▸ Records for the exercise
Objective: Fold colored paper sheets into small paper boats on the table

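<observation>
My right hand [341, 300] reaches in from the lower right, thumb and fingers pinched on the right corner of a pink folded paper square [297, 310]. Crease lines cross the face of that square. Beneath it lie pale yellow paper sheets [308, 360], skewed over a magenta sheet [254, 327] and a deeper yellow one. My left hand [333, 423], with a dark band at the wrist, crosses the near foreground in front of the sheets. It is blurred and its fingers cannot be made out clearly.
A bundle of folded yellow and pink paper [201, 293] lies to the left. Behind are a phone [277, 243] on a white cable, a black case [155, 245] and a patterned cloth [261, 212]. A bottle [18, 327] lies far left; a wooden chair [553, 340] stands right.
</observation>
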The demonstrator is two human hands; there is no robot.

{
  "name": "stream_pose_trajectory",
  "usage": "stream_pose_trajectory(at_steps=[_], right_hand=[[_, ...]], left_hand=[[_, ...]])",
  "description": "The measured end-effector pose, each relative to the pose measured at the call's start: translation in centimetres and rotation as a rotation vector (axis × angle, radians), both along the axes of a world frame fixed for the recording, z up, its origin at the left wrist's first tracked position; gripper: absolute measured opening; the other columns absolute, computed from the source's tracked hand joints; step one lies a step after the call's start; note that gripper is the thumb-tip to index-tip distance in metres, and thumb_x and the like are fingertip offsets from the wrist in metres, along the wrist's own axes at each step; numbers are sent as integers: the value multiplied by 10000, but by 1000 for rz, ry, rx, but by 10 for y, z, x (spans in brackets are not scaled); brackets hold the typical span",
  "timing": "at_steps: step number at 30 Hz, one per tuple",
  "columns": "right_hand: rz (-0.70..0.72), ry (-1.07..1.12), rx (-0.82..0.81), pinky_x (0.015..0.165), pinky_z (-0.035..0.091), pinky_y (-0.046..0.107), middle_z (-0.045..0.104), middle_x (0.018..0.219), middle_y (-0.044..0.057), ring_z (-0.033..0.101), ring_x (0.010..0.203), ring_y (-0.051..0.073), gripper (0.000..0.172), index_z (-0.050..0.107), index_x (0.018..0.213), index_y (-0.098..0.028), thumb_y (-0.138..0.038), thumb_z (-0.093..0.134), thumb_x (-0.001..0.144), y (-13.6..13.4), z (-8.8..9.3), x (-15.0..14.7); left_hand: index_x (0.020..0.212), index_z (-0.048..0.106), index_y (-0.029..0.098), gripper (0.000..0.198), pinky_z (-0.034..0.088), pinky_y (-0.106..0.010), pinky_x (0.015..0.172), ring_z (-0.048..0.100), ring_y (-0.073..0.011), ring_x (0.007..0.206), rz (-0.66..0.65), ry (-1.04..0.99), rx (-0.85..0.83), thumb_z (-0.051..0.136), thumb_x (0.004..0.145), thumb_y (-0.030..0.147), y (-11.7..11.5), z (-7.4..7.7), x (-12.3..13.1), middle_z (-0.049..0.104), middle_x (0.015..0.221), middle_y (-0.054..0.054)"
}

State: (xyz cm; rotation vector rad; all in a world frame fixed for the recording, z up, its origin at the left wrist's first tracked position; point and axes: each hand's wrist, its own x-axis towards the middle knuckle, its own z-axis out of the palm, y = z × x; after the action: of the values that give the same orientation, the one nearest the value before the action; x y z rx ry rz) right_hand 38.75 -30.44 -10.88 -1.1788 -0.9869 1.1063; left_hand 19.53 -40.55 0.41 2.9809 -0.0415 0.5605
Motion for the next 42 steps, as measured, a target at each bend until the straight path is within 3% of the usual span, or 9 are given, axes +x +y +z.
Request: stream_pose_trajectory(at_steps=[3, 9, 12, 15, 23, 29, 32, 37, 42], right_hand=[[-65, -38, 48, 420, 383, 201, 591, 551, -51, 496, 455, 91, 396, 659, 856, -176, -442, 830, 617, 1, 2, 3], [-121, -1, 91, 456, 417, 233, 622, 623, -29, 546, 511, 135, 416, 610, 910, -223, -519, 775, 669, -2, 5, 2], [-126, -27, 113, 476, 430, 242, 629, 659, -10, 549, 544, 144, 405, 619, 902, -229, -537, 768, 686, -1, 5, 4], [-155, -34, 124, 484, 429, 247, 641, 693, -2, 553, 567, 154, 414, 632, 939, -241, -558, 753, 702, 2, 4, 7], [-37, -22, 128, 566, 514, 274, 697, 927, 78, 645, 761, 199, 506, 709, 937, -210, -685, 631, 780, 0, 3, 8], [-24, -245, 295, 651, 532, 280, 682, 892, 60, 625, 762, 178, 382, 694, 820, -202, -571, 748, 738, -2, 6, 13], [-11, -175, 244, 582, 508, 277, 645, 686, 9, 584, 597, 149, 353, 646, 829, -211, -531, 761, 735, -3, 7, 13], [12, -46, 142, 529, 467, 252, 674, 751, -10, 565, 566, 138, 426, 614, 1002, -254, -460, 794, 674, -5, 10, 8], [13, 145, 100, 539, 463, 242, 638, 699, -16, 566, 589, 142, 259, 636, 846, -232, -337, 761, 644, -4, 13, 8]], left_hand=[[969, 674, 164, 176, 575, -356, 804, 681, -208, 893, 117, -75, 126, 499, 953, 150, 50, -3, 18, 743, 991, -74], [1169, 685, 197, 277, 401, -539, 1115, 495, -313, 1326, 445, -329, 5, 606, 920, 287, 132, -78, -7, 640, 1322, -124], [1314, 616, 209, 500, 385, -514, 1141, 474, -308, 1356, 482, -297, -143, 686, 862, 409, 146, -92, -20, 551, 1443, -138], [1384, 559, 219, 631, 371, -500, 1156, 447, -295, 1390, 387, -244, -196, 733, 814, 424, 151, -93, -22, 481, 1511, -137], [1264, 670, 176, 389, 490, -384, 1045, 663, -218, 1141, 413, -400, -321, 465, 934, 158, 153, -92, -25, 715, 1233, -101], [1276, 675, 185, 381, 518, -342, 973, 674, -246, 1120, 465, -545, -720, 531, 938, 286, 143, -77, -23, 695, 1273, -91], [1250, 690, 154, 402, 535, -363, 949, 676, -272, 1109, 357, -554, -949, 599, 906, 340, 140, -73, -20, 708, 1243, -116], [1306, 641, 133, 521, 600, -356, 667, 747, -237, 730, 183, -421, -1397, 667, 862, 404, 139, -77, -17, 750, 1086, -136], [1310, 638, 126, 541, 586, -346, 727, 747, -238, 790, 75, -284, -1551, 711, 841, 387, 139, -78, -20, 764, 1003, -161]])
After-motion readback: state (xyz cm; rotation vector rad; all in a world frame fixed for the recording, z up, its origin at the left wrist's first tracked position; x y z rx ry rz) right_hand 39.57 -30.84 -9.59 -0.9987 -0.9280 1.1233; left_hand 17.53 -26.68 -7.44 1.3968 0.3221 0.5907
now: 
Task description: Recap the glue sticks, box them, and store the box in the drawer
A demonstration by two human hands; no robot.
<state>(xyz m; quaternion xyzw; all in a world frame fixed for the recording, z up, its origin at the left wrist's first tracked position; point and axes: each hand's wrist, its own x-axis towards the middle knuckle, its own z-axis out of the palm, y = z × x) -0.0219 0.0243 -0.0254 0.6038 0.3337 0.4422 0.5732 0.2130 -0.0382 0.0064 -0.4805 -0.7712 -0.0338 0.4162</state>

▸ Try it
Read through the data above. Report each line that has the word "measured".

▸ Answer area
  "description": "The measured end-effector pose, each relative to the pose measured at the call's start: translation in centimetres and rotation as a rotation vector (axis × angle, radians), both along the axes of a world frame fixed for the recording, z up, its origin at the left wrist's first tracked position; gripper: absolute measured opening; the other columns absolute, computed from the source's tracked hand joints; step one lies a step after the call's start; note that gripper is the thumb-tip to index-tip distance in metres, and thumb_x and the like are fingertip offsets from the wrist in metres, along the wrist's own axes at each step; numbers are sent as integers: the value multiplied by 10000, but by 1000 for rz, ry, rx, but by 10 for y, z, x (spans in brackets are not scaled); brackets hold the typical span",
Motion for the next 42 steps, as measured, a target at each bend until the straight path is within 3% of the usual span, or 9 are given, axes +x +y +z.

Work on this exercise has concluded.